An open call for researchSuch matters on GDPR codes of conduct and their territorial facets raise intriguing research questions, and there are many more equally fascinating aspects to codes. What is the exact relationship between codes as ‘secondary’ instruments to the GDPR as the ‘primary’ instrument? Are the interactions between corporate actors and supervisory authorities less tense than under the 1995 Directive? And if other EU legislation seeking to regulate the ICT sector have been described as showcasing ‘GDPR mimesis’ does this also apply to how those instruments set out codes?

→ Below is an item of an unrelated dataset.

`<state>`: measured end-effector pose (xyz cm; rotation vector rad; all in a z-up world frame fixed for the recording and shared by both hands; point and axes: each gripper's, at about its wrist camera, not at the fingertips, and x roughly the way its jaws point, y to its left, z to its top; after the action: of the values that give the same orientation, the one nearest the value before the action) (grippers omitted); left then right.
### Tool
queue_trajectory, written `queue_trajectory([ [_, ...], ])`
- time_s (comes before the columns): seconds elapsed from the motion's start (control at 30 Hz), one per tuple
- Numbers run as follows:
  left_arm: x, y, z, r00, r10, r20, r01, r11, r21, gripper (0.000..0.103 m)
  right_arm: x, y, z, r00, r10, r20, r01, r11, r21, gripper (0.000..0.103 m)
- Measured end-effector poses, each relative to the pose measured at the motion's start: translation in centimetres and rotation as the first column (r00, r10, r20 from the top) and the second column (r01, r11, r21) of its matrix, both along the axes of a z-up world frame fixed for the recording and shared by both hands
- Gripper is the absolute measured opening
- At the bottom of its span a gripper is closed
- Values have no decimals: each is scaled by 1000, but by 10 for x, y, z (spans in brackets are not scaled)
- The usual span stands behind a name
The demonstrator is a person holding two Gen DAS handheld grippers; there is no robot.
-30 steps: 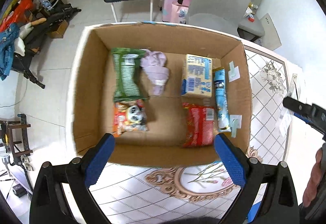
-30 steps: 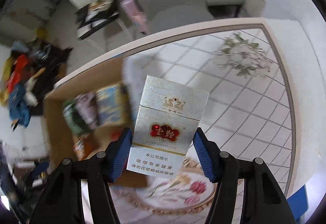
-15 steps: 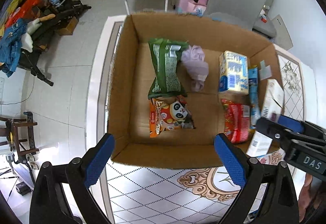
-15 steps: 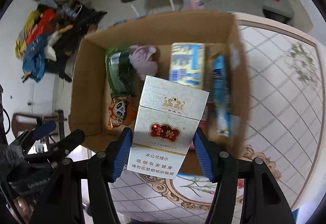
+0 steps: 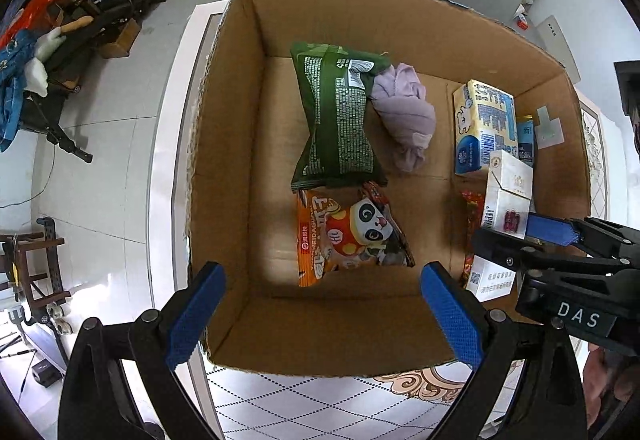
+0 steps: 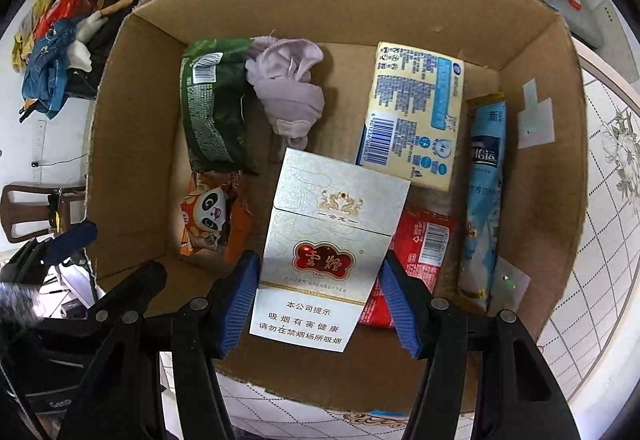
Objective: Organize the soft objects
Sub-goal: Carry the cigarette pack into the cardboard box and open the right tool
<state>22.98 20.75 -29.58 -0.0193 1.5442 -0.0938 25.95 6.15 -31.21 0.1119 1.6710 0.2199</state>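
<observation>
The right claw (image 6: 320, 296) squeezes a white cigarette pack (image 6: 328, 252) and holds it up over the cardboard box (image 6: 132, 144). The left claw (image 5: 320, 316) hangs wide open with nothing in it, near the box's front edge. Snack bags, a purple cloth (image 6: 288, 88) and a tissue pack (image 6: 416, 112) already lie inside. I think only this pack is left to drop in.

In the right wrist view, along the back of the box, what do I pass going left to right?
green snack bag → lilac cloth bundle → yellow and blue tissue pack → light blue sachet.
</observation>
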Motion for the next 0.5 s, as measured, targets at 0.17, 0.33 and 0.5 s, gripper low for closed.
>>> queue_trajectory([
  [0.17,1,1,-2,1000,1,-10,-1,1000,-13,100,5,3,-16,999,9,-44,-9,1000,9,65],
  [0.33,1,1,8,1000,6,5,-6,1000,-23,100,0,-2,-10,999,0,-33,0,1000,-11,82],
  [0.5,-1,-3,24,999,16,34,-15,999,-32,100,-9,-19,18,999,-20,24,22,996,-90,89],
])
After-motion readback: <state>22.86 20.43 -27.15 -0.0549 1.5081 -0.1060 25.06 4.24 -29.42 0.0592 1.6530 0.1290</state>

A particular challenge when researching codes, however, is that they are sectorial tools developed in cooperation between industry actors and supervisory authorities. This means that their development, implementation, monitoring and enforcement is influenced by dialectic processes that not only occur during formal, documented procedures, but also during undocumented (in)formal interactions.
The motivations, discussions and results related to those interactions are vital to come to qualitative scientific findings, but require a research methodology that goes beyond desk research and a legal doctrinal method. Such research must embrace the methodologies and best practices that have been employed in fields such as anthropology, sociology, political sciences, and economics. Only then will we be able to accurately and holistically portray the unique characteristics of GDPR codes of conduct.